Mutmaßliche Scheckbetrüger prellten heimische Bank um 14 000 Euro

Sorglosigkeit ausgenutzt

Bad Hersfeld. Die Sorglosigkeit eines einheimischen Geldinstituts hat sich eine bundesweit operierende Betrügerbande im Sommer 2007 zunutze gemacht und mittels fingierter Verrechnungsschecks 14 000 Euro ergaunert. Gestern sollten sich die beiden mutmaßlichen Haupttäter vor dem Schöffengericht in Bad Hersfeld verantworten. Doch der Prozess konnte wegen eines Formfehlers gar nicht erst beginnen und wurde auf den 9. Februar kommenden Jahres vertagt.

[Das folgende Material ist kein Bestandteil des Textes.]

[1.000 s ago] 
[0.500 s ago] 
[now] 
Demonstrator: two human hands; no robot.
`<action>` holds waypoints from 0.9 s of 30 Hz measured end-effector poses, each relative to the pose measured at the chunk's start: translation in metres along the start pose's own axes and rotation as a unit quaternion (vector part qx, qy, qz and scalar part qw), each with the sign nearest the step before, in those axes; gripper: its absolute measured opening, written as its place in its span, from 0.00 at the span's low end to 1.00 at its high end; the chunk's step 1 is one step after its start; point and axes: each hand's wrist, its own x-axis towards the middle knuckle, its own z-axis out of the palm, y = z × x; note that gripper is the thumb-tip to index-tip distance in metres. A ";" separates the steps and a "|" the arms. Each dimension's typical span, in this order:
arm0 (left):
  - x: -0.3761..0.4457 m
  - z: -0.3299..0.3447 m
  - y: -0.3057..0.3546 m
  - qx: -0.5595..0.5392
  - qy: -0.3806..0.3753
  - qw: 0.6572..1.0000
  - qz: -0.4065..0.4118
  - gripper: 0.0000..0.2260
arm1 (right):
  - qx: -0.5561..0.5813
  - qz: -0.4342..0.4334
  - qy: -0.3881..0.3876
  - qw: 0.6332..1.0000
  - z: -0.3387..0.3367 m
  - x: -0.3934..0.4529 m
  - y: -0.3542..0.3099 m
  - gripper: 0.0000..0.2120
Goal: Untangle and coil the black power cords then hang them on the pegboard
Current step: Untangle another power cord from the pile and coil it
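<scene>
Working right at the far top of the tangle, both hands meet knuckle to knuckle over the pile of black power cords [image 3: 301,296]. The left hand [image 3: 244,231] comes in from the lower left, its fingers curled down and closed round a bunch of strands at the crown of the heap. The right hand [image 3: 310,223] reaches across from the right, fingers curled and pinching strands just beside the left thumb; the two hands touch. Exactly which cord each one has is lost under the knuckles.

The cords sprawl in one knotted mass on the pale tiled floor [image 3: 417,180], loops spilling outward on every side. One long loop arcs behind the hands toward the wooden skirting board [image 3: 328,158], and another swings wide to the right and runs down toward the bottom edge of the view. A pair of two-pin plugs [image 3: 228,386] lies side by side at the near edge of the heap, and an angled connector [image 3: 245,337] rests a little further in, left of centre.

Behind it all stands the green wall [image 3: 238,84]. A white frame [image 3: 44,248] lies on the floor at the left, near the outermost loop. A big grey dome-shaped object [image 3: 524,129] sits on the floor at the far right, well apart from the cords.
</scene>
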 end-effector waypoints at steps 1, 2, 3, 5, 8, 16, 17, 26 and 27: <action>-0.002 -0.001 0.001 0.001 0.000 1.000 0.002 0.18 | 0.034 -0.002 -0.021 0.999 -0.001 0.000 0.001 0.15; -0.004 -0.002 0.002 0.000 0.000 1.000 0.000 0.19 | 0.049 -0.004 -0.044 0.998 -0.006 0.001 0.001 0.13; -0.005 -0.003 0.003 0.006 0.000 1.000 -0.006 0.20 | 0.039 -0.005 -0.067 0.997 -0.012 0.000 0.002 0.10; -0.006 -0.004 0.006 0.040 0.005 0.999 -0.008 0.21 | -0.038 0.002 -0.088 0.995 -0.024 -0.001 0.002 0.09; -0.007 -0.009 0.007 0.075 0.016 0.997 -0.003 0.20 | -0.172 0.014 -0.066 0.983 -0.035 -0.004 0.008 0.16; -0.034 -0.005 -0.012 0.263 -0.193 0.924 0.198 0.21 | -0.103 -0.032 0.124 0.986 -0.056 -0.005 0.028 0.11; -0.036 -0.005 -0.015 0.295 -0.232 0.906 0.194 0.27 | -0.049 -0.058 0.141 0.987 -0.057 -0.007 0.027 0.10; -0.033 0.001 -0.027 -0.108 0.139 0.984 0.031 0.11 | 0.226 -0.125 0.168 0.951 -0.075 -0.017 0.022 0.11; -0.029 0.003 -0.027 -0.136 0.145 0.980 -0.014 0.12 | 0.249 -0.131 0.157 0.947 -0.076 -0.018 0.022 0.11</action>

Staatsanwalt Werner Stock wirft den beiden 33 und 30 Jahre alten Angeklagten aus Landsberg/Lech und München neun Fälle von Urkundenfälschung und Betrug vor.

Die Masche soll dabei immer dieselbe gewesen sein: Von zwei Strohmännern wurden bei der jeweiligen Bank Konten eröffnet, für die nach einigen Tagen EC-Karten übersandt wurden. Mittels gefälschter Schecks wurde auf den Konten ein vermeintliches Guthaben erzeugt, das die Angeklagten prompt per Geldautomat abgehoben haben.

Weitere Verfahren

Beide Angeklagte sind vorbelastet und in weitere Verfahren ähnlichen Inhalts verwickelt.

Dass ihnen die Anklageschrift für das Hersfelder Verfahren nicht ordnungsgemäß zugestellt worden war, bemängelten ihre Berliner Verteidiger mit Recht. Dieser Formfehler wäre zwar im allgemeinen Einverständnis heilbar gewesen, doch beim einstündigen Rechtsgespräch zwischen Gericht, Anklage und Verteidigung kam es zu keiner Einigung, die eine pragmatische Lösung ermöglicht hätte.

Richter Michael Krusche, dem Vorsitzenden des Schöffengerichts, blieb somit nur der Blick in den Terminkalender.